_DATA BLOCK:_
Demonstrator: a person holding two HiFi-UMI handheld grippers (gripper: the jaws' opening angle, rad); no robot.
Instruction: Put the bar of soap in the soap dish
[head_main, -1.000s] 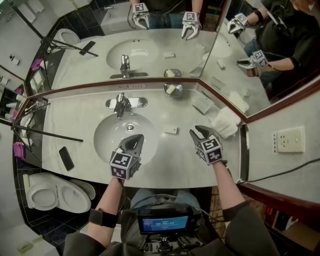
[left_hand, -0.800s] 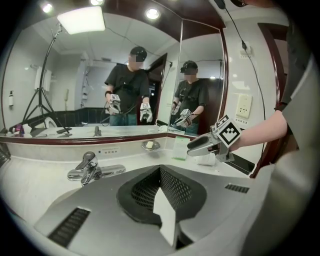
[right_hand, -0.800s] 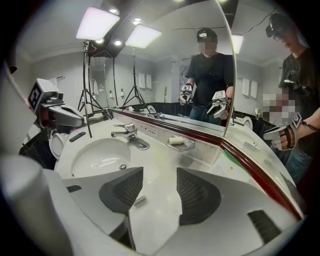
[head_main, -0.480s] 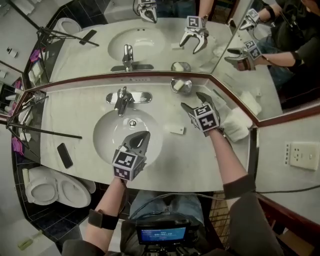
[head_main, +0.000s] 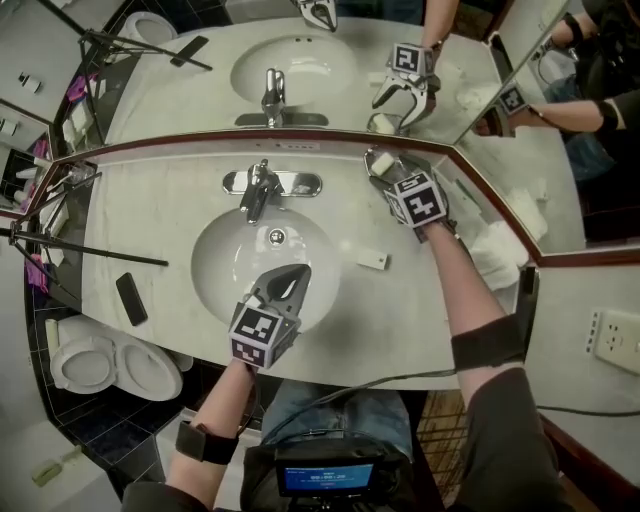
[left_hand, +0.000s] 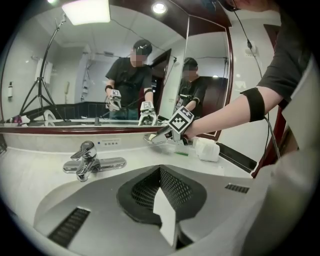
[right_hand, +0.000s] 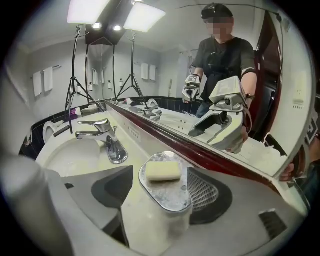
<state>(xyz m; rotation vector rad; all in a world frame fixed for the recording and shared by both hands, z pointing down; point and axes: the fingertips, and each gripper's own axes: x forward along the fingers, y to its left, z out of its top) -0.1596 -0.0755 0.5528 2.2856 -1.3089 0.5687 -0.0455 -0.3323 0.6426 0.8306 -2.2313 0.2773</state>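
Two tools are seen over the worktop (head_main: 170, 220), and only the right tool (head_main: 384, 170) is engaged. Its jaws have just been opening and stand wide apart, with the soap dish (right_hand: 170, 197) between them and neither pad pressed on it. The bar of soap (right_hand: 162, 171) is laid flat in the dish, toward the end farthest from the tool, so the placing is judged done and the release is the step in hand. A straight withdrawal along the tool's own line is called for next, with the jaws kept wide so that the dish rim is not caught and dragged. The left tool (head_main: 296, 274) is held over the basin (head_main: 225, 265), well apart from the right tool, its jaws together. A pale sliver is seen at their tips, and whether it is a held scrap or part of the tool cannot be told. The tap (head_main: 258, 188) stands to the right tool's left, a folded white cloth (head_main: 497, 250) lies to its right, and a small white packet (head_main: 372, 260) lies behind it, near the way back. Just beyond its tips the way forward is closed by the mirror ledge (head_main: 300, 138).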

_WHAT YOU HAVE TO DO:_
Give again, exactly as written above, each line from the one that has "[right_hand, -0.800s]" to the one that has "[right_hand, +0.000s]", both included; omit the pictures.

_SOLUTION TO THIS TASK:_
[right_hand, -0.800s] 
[head_main, -0.480s] 
[head_main, +0.000s] 
[left_hand, +0.000s] 
[right_hand, +0.000s] 

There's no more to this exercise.